▸ WHAT TO WORK ON: Only lines holding the word "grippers" are needed; copy each of them from the material.
=== COLLECTED DATA ===
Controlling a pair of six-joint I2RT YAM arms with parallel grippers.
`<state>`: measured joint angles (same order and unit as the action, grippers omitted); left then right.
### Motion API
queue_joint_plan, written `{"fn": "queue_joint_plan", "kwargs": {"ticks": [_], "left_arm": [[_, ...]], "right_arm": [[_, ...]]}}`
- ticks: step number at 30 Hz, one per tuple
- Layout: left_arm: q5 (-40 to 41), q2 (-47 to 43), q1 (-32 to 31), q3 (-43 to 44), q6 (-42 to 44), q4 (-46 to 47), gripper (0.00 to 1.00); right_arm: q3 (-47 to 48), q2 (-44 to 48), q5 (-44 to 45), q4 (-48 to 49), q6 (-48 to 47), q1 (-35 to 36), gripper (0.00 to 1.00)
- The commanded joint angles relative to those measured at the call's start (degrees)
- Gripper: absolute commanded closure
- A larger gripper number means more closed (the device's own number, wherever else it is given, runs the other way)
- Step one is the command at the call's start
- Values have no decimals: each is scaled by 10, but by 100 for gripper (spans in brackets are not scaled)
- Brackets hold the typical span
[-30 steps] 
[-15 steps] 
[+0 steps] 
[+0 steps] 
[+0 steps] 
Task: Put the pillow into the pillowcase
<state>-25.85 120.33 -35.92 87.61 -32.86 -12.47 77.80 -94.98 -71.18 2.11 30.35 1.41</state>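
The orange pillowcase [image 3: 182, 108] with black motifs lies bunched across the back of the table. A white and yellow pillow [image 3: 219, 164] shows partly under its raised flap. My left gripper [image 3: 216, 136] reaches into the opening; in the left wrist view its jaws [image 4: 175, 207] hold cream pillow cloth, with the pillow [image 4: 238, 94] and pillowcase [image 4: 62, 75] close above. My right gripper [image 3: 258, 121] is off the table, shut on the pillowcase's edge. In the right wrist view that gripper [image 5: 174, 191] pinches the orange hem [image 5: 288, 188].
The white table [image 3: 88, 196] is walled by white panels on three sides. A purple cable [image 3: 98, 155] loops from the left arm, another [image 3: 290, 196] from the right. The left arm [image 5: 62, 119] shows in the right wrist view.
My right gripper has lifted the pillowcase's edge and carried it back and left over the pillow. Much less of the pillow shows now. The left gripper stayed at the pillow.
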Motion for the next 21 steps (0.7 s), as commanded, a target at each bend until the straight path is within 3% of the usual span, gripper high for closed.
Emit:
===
▸ REPLY:
Controlling a pair of six-joint I2RT YAM arms with parallel grippers.
`<state>`: measured joint angles (same order and unit as the action, grippers omitted); left then right.

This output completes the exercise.